Trade Me (Cyclone #1)

“There’s nothing for you to do,” she says stiffly. “I’m responsible for myself. So don’t worry. Go be a student.”


I hang up, dissatisfied. Isn’t that what I wanted? For her to take care of herself? For me to not have to worry?

I pull up the utilities website anyway. But when I try to log in, an error message appears. Email and/or password is invalid or incorrect, the site tells me in red letters.

I try again, and then again. But I can’t get in. My mother has changed the password, locking me out.

I never realized that the thing I most wanted would feel like a slap in the face.

“I think I’m dating Blake.” I set the plates on the kitchen table later that night. It’s a dark glass table, round, big enough for two. It’s not dark yet, but the sun is beginning to set over the Bay, coloring the view with hints of pink and purple. Dinner tonight is simple—rice, steamed fish, spicy green beans—but the scent of almond oil and fresh ginger, combined with a generous handful of cilantro, still feels luxurious to me.

Maria does not look surprised by this revelation. Instead she pulls her plate toward her. “Duh.”

“No, I mean…” I fumble for words. “I don’t think we’re just hooking up, okay? I think we’re dating.”

Whatever that magical division is between having sex and having a relationship, we crossed it. We crossed it a long time ago; I just wasn’t willing to admit it. And more than anything, that scares me.

“I’m sorry,” Maria says. “Am I supposed to be shocked?”

“Yes. You could at least pretend.”

She turns to me and widens her eyes. “Oh my God, you’re dating Blake Reynolds? How is that even possible? It seems so unlikely, what with you two lusting after each other and spending all that time in each other’s company. I would never have imagined it, especially after you spent an entire weekend with him and then boned him all night. Who would have thought that two people in their early twenties would have functional hormones?”

“I think you could be more sarcastic.”

“You’re right.” She eats a forkful of fish. “Let me try harder. To think that this happened on a college campus, of all places. Nobody ever gets horny in college. I’m shocked. This is my shocked face.” She gestures to her nose with her chopsticks. Unsurprisingly, her shocked face looks dryly amused.
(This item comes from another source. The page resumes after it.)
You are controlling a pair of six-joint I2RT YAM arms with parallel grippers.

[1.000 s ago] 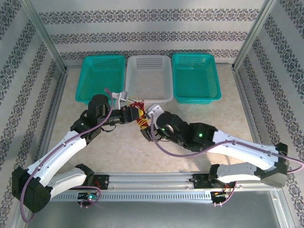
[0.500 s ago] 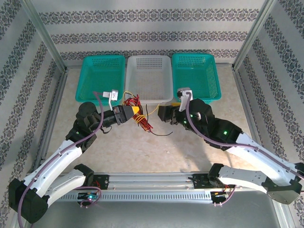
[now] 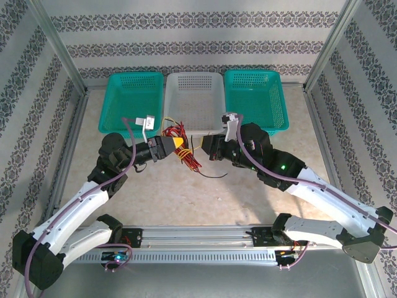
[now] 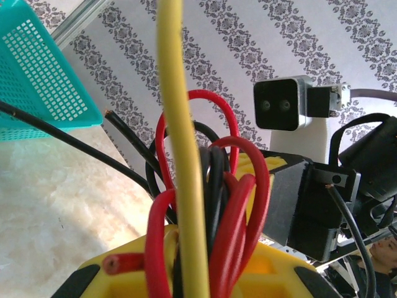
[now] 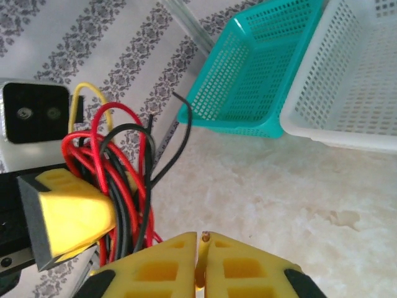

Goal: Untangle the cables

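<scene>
1. Fingers of the right gripper are pressing together, pinching what looks like the tip of the yellow cable.
2. The left gripper is clamping narrowly on the cables, a red, black and yellow knot at 6 o'clock of the white basket, with loose tails trailing on the table.
3. From above, the knot is sitting at 9 o'clock of the right gripper, just beside it. The yellow cable is probably running 9-to-3 between the 2 grippers, so a pull toward 3 o'clock looks apt.
</scene>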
I throw a green bean at her.

“Show off.” She frowns. “You know I can’t throw with chopsticks.”

“I’m being serious,” I say. “I’m dating Blake Reynolds and I’m freaking out here. We don’t make any sense. This is going to be over in a little more than a week, and what am I doing? I’m letting myself get all wound up in him. It’s getting worse.”

“Okay,” Maria says with a roll of her eyes, “is there a real reason this is going to be over in a week, or is that just dramatics on your part?”

He’s going back to his father’s company in a week. He won’t have time for me. He won’t be here. I look over at Maria—and I realize that this is not yet public information. Dating Blake Reynolds, absurdly wealthy college student, is ridiculous. The prospect of dating Blake Reynolds, interim CEO of Cyclone Systems, is unfathomable.

“Okay,” I say. “Remember how I had to sign a huge stack of papers to get Cyclone prototypes? I have this vague memory of something that said something like, ‘WARNING: YOUR CONDUCT IS BLAH BLAH LAW BLAH BLAH SOMETHING SOMETHING TWENTY YEARS OF JAIL.’ This is the point in the conversation where I think I need to talk to a lawyer before I tell you anything.” I don’t know what constitutes material, non-public information, but the fact that a twenty-three-year old is about to take over for his father is probably material. And it’s certainly not public.

Her eyes widen.

I spread my hands. “Now do you understand why I’m freaking out? I’m dating a guy where, if I tell you what’s going on, I might go to jail. His family puts their private business up for public consumption to sell products. Tell me honestly, Maria. Do you think this is going to last?”

She blows out a breath. But she doesn’t answer. She doesn’t have to.

Some things are obvious from the start. I knew this; I knew I had to protect myself.

I didn’t. And the fact that I know that this will hurt Blake as much as it hurts me? It doesn’t make me feel better. Not one bit.

BLAKE

Hope is a curious thing.

Sometimes, the reason you can’t figure out the solution to your problem is that your problem and your solution are all tangled up, knitted together so firmly that you can’t excise the problem without blowing the solution to bits.